Je pense que tout ça est une question de pouvoir économique. Quand on est pauvre, on pense d’abord à se nourrir. Quand on cherche à vivre du jour au lendemain, on ne cherche pas à défendre ses droits. Mais quand on réussit à vaincre la pauvreté, on aura le temps de s’asseoir et de réfléchir pour pouvoir se projeter. Il y a beaucoup de problèmes qu’on pourra résoudre soi-même.  En ce qui concerne l’excision, il y a 20 ans, qu’on parle de ça, on fait des sensibilisations mais ça donne les mêmes résultats. Il faudrait qu’on se pose la question différemment aujourd’hui. Qu’on se demande pourquoi on pratique l’excision. Les personnes qui viennent communiquer vers les citoyens, il faut que ça soit aussi une communication sincère. Je vois beaucoup d’organisations qui se lancent dans cette lutte pour des intérêts personnels. Et quand tu vas vers quelqu’un en communiquant pour juste remplir un rapport d’activité le message ne passe pas parce que l’interlocuteur le ressent. La solution, pour moi, c’est de combattre la pauvreté. La vraie inégalité vient de cette pauvreté.
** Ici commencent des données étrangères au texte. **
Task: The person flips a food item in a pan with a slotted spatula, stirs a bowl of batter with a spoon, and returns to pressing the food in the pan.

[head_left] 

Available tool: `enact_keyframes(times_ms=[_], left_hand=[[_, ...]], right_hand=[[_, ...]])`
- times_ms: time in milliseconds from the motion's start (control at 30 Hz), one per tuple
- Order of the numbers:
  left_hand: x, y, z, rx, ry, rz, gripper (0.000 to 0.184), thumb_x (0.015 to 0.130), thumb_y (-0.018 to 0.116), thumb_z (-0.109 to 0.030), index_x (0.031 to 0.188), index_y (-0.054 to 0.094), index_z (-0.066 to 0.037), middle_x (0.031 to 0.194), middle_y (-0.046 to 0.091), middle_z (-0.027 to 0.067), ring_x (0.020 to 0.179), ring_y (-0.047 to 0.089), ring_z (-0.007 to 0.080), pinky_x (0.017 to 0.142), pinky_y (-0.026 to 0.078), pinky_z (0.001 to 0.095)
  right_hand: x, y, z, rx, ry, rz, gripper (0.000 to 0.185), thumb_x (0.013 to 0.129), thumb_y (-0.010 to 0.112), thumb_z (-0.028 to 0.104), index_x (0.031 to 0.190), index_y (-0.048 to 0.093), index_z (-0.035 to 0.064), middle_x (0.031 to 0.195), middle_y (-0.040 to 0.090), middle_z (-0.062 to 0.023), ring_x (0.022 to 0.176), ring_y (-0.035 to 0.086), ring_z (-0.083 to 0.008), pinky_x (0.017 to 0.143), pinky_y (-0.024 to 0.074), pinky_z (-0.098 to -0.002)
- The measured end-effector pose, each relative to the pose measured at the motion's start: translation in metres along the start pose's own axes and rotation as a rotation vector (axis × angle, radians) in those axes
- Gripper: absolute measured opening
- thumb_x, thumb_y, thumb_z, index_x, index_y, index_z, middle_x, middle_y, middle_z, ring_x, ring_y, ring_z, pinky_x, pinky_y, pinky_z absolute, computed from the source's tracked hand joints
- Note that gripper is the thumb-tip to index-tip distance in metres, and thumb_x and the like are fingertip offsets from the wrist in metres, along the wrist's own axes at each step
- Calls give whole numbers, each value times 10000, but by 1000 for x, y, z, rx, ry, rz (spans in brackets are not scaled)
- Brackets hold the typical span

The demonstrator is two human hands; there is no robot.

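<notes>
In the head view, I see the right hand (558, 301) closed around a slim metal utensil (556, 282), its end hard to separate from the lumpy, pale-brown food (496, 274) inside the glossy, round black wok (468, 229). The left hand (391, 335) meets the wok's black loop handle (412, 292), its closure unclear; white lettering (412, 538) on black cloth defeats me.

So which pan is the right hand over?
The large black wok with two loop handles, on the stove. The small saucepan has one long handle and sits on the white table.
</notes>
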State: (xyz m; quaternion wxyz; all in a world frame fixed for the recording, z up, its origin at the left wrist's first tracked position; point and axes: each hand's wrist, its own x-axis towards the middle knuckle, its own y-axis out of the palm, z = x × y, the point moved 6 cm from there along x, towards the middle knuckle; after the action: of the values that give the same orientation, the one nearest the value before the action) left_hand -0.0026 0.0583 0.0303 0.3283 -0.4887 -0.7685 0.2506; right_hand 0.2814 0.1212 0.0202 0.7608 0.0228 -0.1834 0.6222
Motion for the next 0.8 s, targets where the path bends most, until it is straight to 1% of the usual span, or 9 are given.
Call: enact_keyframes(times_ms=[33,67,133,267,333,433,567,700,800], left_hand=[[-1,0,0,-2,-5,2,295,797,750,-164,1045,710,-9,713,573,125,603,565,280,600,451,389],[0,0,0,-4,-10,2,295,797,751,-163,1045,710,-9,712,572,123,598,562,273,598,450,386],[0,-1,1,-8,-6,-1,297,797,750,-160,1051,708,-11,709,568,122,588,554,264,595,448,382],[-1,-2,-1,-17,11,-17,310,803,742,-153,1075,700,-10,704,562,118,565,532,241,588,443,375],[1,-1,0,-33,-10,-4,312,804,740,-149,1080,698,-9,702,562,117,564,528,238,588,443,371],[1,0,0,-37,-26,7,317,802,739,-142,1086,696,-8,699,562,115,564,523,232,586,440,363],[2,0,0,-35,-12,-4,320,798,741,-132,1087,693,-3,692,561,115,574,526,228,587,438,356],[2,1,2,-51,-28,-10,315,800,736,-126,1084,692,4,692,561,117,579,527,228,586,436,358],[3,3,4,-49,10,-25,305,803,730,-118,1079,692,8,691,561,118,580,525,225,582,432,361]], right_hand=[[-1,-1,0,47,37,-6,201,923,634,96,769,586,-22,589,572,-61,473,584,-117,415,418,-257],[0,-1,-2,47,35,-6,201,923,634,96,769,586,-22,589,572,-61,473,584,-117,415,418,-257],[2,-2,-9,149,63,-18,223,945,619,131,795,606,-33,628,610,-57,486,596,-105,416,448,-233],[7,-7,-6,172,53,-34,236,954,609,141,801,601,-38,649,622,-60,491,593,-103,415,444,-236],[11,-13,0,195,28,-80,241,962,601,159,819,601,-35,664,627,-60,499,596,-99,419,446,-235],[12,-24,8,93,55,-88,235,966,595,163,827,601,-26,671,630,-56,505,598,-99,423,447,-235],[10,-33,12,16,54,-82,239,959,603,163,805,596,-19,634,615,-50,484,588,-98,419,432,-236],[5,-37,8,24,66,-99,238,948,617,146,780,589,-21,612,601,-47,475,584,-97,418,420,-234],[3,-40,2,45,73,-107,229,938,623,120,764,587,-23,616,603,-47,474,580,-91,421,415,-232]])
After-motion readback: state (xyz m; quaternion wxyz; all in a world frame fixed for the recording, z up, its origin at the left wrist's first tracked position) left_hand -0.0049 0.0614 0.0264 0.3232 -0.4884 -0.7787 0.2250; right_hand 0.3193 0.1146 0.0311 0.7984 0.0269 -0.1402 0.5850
 Qu’est-ce que vous avez à ajouter pour clôturer notre entretien ?

Je vais revenir sur l’éducation. J’encourage les femmes à encourager la scolarisation de leurs enfants notamment les filles et surtout de les accompagner à toutes les étapes de la vie parce que malheureusement dans nos traditions, on ne transmet que le côté difficile de mère en fille. J’entends souvent des mères dire à leurs enfants que c’est normal pour une femme de souffrir parce qu’elle doit accoucher…On finit par grandir en se disant que c’est normal pour une femme de souffrir. Je pense qu’il faut changer de discours maintenant pour changer les mentalités afin que les femmes se disent qu’elles ont le droit au bonheur.